It’s been a few years, but I haven’t seen this movie. It’s only been released recently. After watching it, I feel very surprised. It’s very beautiful and thought-provoking. I played a borderline ball on such a theme. I personally think that this movie mainly uses the skin of the monster theme to try to explore and touch the traces of human nature that slowly develops and changes in an environment of absolute loneliness, loneliness, and escapism. Human nature and animal nature interact with each other. Uncertain turning points in the transformation, and the trajectory of this cruising turning point shifting as the environment and individual thoughts change. The film starts with a lot of quotes from Nietzsche, and I personally think these messages are appropriate here, complementing the film’s plot, colors, and environmental structure, but I still think that those who say these words are bastards. At the end, I even suspected that all the plots of the film were imagined by the male protagonist, all of which never happened, just to find a suitable excuse for their own depravity.
The plot began on the eve of World War I. The male protagonist wanted to use a simple and pure life to escape the real world. He took the initiative to serve as a meteorological observer on an overseas island. . After going to the island, he met Guna, the lighthouseman who was indifferent and behaving strangely. At this time, the film has quietly foreshadowed the incredible things that will happen next.
Just after a few days of peaceful life, the male protagonist was shrouded in the strangeness of the isolated island. It turns out that this ocean still lives with weird and terrifying murlocs outside of natural evolution.
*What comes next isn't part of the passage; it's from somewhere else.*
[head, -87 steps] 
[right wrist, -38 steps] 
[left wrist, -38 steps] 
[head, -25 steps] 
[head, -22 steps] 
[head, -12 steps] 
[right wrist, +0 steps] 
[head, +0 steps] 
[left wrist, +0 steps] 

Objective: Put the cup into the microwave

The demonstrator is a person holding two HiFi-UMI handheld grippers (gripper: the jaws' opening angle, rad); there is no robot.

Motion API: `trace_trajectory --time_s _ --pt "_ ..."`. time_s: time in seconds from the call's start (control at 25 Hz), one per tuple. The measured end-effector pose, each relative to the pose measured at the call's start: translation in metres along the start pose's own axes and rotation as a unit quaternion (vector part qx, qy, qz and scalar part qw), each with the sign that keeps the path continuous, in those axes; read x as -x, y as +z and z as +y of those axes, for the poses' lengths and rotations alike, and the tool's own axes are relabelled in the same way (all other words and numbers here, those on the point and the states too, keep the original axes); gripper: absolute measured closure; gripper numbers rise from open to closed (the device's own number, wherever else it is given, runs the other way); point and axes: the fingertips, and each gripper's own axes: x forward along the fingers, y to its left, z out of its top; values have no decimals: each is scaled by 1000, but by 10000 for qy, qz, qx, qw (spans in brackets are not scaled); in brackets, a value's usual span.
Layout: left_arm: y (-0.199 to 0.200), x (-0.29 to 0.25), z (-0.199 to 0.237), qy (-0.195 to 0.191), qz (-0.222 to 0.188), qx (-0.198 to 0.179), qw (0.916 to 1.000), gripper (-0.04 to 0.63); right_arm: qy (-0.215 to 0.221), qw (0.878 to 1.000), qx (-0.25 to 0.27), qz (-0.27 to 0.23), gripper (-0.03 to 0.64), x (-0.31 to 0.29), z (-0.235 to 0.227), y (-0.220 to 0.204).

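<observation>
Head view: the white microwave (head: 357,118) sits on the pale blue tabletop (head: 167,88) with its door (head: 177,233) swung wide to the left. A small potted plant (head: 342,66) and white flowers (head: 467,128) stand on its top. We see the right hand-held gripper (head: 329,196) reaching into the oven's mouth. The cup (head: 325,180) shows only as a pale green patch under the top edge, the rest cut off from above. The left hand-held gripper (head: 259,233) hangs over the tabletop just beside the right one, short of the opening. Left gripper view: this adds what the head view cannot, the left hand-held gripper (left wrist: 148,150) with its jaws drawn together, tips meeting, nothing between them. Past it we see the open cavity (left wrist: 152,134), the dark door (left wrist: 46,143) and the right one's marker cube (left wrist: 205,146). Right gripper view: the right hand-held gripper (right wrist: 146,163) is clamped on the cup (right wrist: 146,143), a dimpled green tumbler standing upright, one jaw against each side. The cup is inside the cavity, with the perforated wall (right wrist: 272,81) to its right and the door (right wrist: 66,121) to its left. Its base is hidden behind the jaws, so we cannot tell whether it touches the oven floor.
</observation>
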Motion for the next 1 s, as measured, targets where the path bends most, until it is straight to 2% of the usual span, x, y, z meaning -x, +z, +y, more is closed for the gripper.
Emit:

The male protagonist was continuously attacked by blue-skinned murlocs at night. , These monsters are agile, weird-looking and ferocious, but the vigilant male protagonist desperately resists, using his wisdom and weapons to escape with near misses for two consecutive nights, but the weather station built with wooden boards was completely burned down.
After the monsters dispersed at dawn, the male protagonist accidentally discovered that the lighthouse manager Guna was living with a monster fish-man at the water source on the island. In order to survive, the male protagonist and Guna finally moved into the lighthouse after a lot of bargaining, and the life after that was more exciting. Now, every night, the bloody lighthouse offensive and defensive battles began to be staged, and even the explosives salvaged from the sunken ship were used, causing a large number of murloc deaths, and of course almost killing themselves. The defense of the two and the attack of the murlocs were renovated. Endless, as long as the sun does not come out, it will never end. Seeing this, I feel that the film seems to use the monster fish to map the American Indians. Moreover, Guna, the lighthouse manager, is a neurotic person, who often does unexpected things. During this period, he also tried to kill the male protagonist, but he failed. With the bloody killing of the male protagonist every day, the blood slowly cooled down.
As the plot progresses, the male protagonist slowly understands the reason for the monster murloc attack, and at the same time understands the causes and consequences of the female murlocs who live together here, and deeply sympathizes with the female murloc who is the object of Guna's sexual venting. The male protagonist even named the monster murloc Aniris. With the deepening of the understanding of the murlocs, the wounds of the two sides slowly healed and the truth was slowly revealed. However, at this time, because Guna was afraid of the outside world and could not bear the destruction of the order he established, he deliberately killed a murloc child. Thus making things completely out of control.
The angry male protagonist and Guna tore wildly, and finally couldn't do what he wanted. Just when Guna picked up the axe to make the final blow, the male protagonist, who had already understood everything, shouted out Guna's true identity. The animal nature was pulled back to human nature, but what he did made him completely collapsed and unable to face the restored human nature, so he shouted: "love, love, love" and resolutely rushed into the monster group and chose death.
As Guna, this small island is his world, and everything is decided by him alone. The female murlocs living in the lighthouse are the focus of all the fights. The fight between him and the monster murlocs is more like a Fighting for love, maybe Guna and the female murloc have indeed developed love, otherwise it cannot be explained that the female murloc has always stayed by his side, watching his own kind die for her every night, and the female murloc's final separation. Go also completely collapsed Guna.
At the end of the film, the male protagonist was already numb when the people who replaced him in shifts found him, both physically and mentally, and only muttered that he was Guna, and the male protagonist had already died. Chaos, where there is pure land.